*** Opening STORED DATA ***

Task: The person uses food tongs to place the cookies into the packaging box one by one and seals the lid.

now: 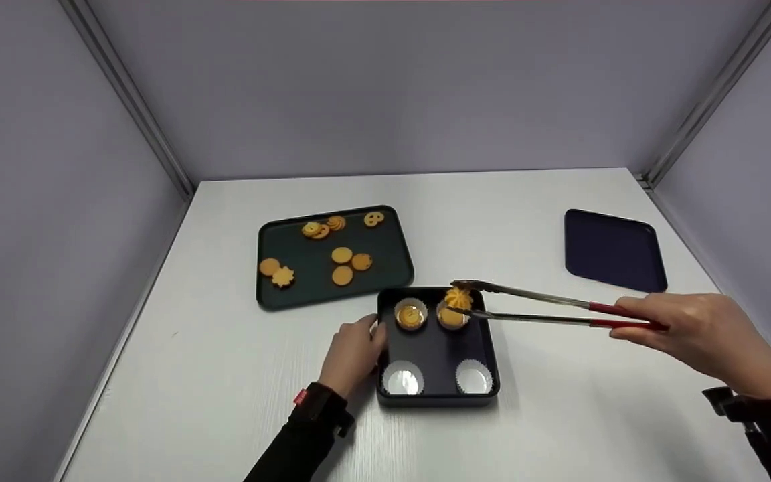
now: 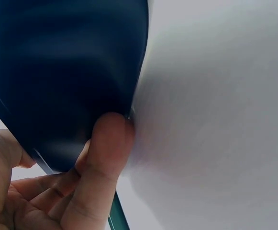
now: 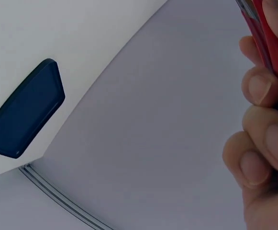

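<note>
My left hand (image 1: pixel 352 355) grips the left wall of a dark rectangular baking tin (image 1: pixel 436 399). In the left wrist view its fingers (image 2: pixel 107 148) are pressed against the tin's side (image 2: pixel 67 62). My right hand (image 1: pixel 700 335) holds metal tongs (image 1: pixel 533 317) by their red handles. A ridged, flower-like cookie (image 1: pixel 458 297) is between the tong tips, over the back right paper cup, where a round cookie (image 1: pixel 451 317) shows. The back left paper cup (image 1: pixel 411 325) holds a cookie. Two white paper cups without cookies, left (image 1: pixel 403 379) and right (image 1: pixel 474 377), sit in front.
A dark green tray (image 1: pixel 312 264) with several cookies, round, flower-shaped and pretzel-shaped, lies behind the tin to the left. Farther right is a dark blue tray (image 1: pixel 614 251). Grey panels (image 1: pixel 385 87) stand around the white table (image 1: pixel 225 375).
</note>
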`<state>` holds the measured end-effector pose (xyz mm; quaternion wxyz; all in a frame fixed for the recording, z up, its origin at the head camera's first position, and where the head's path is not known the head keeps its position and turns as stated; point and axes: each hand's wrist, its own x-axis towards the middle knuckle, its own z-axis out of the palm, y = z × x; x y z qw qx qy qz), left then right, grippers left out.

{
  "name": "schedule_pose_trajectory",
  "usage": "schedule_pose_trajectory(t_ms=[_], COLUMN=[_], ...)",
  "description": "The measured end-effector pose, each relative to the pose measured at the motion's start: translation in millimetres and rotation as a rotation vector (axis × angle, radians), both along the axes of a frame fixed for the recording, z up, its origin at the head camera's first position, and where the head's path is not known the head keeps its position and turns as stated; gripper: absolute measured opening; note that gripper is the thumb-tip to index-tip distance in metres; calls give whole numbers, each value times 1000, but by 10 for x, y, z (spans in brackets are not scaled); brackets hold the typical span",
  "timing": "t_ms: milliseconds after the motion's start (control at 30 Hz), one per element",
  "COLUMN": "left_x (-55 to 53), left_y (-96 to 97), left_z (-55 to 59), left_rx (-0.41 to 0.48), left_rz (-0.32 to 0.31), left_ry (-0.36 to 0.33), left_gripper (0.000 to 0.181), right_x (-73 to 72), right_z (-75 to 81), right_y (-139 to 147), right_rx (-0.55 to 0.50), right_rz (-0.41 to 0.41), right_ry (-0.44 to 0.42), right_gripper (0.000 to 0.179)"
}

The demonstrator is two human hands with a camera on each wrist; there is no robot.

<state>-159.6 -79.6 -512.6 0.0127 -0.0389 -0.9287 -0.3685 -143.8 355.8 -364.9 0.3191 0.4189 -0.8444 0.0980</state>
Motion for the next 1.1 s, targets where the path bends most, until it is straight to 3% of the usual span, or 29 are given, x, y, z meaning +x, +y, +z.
schedule_pose_trajectory(t_ms=[233, 400, 600, 1100], left_x=[-4, -5, -5, -12], left_y=[-2, -2, -2, -6], left_z=[2, 5, -6, 0], left_rx=[12, 11, 1, 14], left_rz=[-3, -4, -3, 0], left_ry=[-1, -1, 4, -2], left_gripper=[40, 40, 38, 38], right_x=[51, 112, 185, 289], right_z=[22, 35, 81, 188], right_y=[37, 67, 91, 56], right_rx=[57, 73, 107, 147], right_rz=[46, 20, 2, -17], right_ry=[-30, -93, -198, -262], right_gripper=[45, 43, 22, 24])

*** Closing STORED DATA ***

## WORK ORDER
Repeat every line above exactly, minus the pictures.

## TASK RESPONSE
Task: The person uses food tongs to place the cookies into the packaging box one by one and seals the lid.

now: 
now: 
now: 

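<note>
My left hand (image 1: pixel 352 355) grips the left wall of a dark rectangular baking tin (image 1: pixel 436 399). In the left wrist view its fingers (image 2: pixel 107 148) are pressed against the tin's side (image 2: pixel 67 62). My right hand (image 1: pixel 700 335) holds metal tongs (image 1: pixel 533 317) by their red handles. A ridged, flower-like cookie (image 1: pixel 458 297) is between the tong tips, over the back right paper cup, where a round cookie (image 1: pixel 451 317) shows. The back left paper cup (image 1: pixel 411 325) holds a cookie. Two white paper cups without cookies, left (image 1: pixel 403 379) and right (image 1: pixel 474 377), sit in front.
A dark green tray (image 1: pixel 312 264) with several cookies, round, flower-shaped and pretzel-shaped, lies behind the tin to the left. Farther right is a dark blue tray (image 1: pixel 614 251). Grey panels (image 1: pixel 385 87) stand around the white table (image 1: pixel 225 375).
</note>
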`<state>` holds the measured end-effector pose (xyz mm; quaternion wxyz; all in a frame fixed for the recording, z up, its origin at the head camera's first position, and where the head's path is not known the head keeps its position and turns as stated; point and axes: each hand's wrist, its own x-axis towards the middle knuckle, its own z-axis out of the palm, y = z × x; x y z qw qx qy qz), left then right, grippers left out.

{
  "name": "schedule_pose_trajectory",
  "usage": "schedule_pose_trajectory(t_ms=[_], COLUMN=[_], ...)",
  "description": "The measured end-effector pose, each relative to the pose measured at the motion's start: translation in millimetres and rotation as a rotation vector (axis × angle, radians), both along the axes of a frame fixed for the recording, z up, its origin at the head camera's first position, and where the head's path is not known the head keeps its position and turns as stated; gripper: absolute measured opening; note that gripper is the thumb-tip to index-tip distance in metres; calls give whole numbers, each value times 1000, but by 10 for x, y, z (spans in brackets are not scaled); brackets hold the typical span",
  "timing": "t_ms: milliseconds after the motion's start (control at 30 Hz), one per element",
  "COLUMN": "left_x (-55 to 53), left_y (-96 to 97), left_z (-55 to 59), left_rx (-0.41 to 0.48), left_rz (-0.32 to 0.31), left_ry (-0.36 to 0.33), left_gripper (0.000 to 0.181), right_x (-73 to 72), right_z (-75 to 81), right_y (-139 to 147), right_rx (-0.55 to 0.50), right_rz (-0.41 to 0.41), right_ry (-0.44 to 0.42), right_gripper (0.000 to 0.179)"
}

The demonstrator is two human hands with a camera on each wrist; there is no robot.

<state>-159.6 -79.6 -512.6 0.0127 -0.0389 -0.9287 -0.3685 -143.8 355.8 -364.9 0.3191 0.4189 -0.8444 0.0980</state>
Motion for the next 1.1 s, targets where the path bends most, until it is straight to 3% of the usual span, or 29 are given, x, y, z meaning +x, +y, +z.
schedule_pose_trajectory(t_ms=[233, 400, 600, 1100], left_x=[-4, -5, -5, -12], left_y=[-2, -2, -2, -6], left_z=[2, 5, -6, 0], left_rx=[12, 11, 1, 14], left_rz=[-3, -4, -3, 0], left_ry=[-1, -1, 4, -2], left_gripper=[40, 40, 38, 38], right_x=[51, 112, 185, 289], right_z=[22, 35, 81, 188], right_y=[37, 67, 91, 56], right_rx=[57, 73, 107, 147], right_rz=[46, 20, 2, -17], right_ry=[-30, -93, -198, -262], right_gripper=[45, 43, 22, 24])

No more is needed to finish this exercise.